Business Interruption Losses in Economic Downturn
August 2011
A reasonable and supportable
projection of lost revenues is a key to developing a solid
business interruption claim. Recent economic conditions have
highlighted the need to pay close attention to the economy and
its impact on the insured's business.
by
Michael C. Speer, CPA
Grant Thornton LLP
Business interruption claims, by their very nature, present a
basic challenge: How does the insured determine the "actual"
loss sustained? Simply stated, the actual loss sustained is most
often defined as what the company would have
earned had the loss not occurred, less what it actually
did earn.
The amount the company "would have earned had the loss not
occurred" is essentially retroactively forecasted. This requires
a methodology that looks at what
would have happened in normal times and conditions during the
period of loss. The methodology may incorporate many factors,
including, but not limited to, the following:
Facts surrounding
the loss and its impact on the insured's business
Company
forecasts
Historical trends
Recent changes in capacity and
product or service sales mix
Significant contracts
Marketing
initiatives and plans
New product or service launches
Changes in
the competitive landscape
Changes in the economy
Developing a
reasonable and supportable projection of lost revenues is a key
to developing a solid business interruption claim. Organizations
that have experienced losses in recent times did so in the midst
of one of most significant recessions in decades. In many of
these situations, it was not sufficient to simply project lost
earnings based on trends of the past. It became increasingly
important to factor in the impact of the economy on the both
insured's business and the market in which it operates.

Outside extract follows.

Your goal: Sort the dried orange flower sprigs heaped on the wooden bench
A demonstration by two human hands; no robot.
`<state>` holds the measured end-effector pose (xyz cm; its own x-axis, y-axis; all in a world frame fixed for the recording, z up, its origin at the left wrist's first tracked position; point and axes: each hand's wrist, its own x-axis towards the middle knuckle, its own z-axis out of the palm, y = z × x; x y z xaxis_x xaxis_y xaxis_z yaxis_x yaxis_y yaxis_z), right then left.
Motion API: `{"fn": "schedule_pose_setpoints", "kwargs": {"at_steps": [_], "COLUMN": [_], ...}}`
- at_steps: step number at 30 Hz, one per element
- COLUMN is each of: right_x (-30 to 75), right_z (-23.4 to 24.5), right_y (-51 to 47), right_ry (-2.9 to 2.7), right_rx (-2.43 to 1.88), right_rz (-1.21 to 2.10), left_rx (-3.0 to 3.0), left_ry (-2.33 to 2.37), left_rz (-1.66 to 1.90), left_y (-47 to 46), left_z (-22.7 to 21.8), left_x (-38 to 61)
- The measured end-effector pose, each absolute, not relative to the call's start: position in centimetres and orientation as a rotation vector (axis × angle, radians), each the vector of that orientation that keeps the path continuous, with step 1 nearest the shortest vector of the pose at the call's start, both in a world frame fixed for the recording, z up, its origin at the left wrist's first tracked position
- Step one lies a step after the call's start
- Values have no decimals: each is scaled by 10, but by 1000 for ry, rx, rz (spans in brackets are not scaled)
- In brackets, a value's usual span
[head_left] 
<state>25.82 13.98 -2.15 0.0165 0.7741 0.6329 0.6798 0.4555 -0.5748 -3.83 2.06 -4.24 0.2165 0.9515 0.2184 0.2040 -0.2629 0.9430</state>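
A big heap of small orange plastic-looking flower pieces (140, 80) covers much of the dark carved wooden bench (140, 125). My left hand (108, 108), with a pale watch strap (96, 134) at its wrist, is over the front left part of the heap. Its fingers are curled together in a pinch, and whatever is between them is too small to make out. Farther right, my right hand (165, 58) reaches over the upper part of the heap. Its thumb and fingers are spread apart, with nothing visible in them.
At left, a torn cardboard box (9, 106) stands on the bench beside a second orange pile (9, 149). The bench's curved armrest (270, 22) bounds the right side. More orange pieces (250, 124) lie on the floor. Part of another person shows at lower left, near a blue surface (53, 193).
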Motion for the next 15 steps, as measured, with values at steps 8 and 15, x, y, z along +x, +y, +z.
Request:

Projecting revenues "had a loss not occurred" can be challenging
even in normal times, let alone during times of significant
changes in the economy. While there are no magic fixes or
formulas for this issue, here are some questions that an insured
and its advisers should consider in preparing a business
interruption claim occurring in times of economic downturn:
Has the specific market for the insured's products or
services changed? While the company's trends
may have been going in a particular direction prior to the loss,
current market conditions could have materially changed that
trend.
Does the insured have any contracts that help to
support the forecasted level of sales despite changes in the
economy? For example, a distributor that can
document purchase commitments from customers prior to the date
of loss could support a forecast of increased sales, even in a
market where the competitors' sales were decreasing.
What
makes the insured's product or service unique so that sales
would have been less affected by (or even benefitted from) a
downturn in the economy in contrast to the rest of the market? This might be supported by looking at how the
sales of the insured's products or services compared to its
competitors prior to the loss. An example might be an
electronics component that possesses specifications and
reliability that far outweigh its competition. In this example,
a decline in the rest of the market could have less of an impact
on the insured.
Has the insured recently introduced any
new products or services for which no significant sales history
exists? This may require looking at how
similar products or services are performing in the current
market and building a forecast around that, taking into account
any unique advantages, including marketing, promotion,
contracts, and advance orders that can be documented and
supported.
Did the insured make any recent changes to
operations or facilities that would have supported increased
sales, despite the economic downturn? The
recent addition of a new machine or process at a manufacturer,
for example, could well support a forecast of increased revenue,
given a strong demand for that product, even with a decline in
the economy.
Have there been any significant changes in
the competitive landscape as a result of the economy? For example, challenging economic conditions may have
caused a major competitor to go out business, thereby creating a
positive impact on the insured's business.
Have there
been significant changes in the supply chain or commodity prices
due to economic conditions that could have impacted the
insured's price structure, necessitating an increase in sales
prices, which in turn creates an impact on sales volume? For instance, let's say that economic
conditions caused the closure of a metal fabricator that
provided key components to a manufacturing company that recently
experienced a loss. Had the loss not occurred, the manufacturer
would have needed to find an alternate supplier, which as it
happens, would have increased the cost of materials by 20
percent. The manufacturer would have in turn needed to increase
the product's sales price in order to maintain a normal profit
margin. It is projected that, in the insured's specific market,
the resultant increase in sales price would have created a
decrease in the volume of units sold.
These are just a few
examples of key questions we typically ask our clients when
preparing a business interruption claim. In the final analysis,
the goal is to present the claim in a manner that is fair,
reasonable, and well supported and reflects the reality of the
insured's business, market, and the economy.
Conclusion
In
determining lost revenues, it is critical to pay attention to
current and projected future economic conditions. By considering
all of the relevant variables and asking the right questions,
you can develop a methodology and business interruption claim
that is both reasonable and supportable. Additionally, it can be
highly beneficial to secure assistance from a professional
services firm that has forensic accountants and
economists who specialize in business interruption claims.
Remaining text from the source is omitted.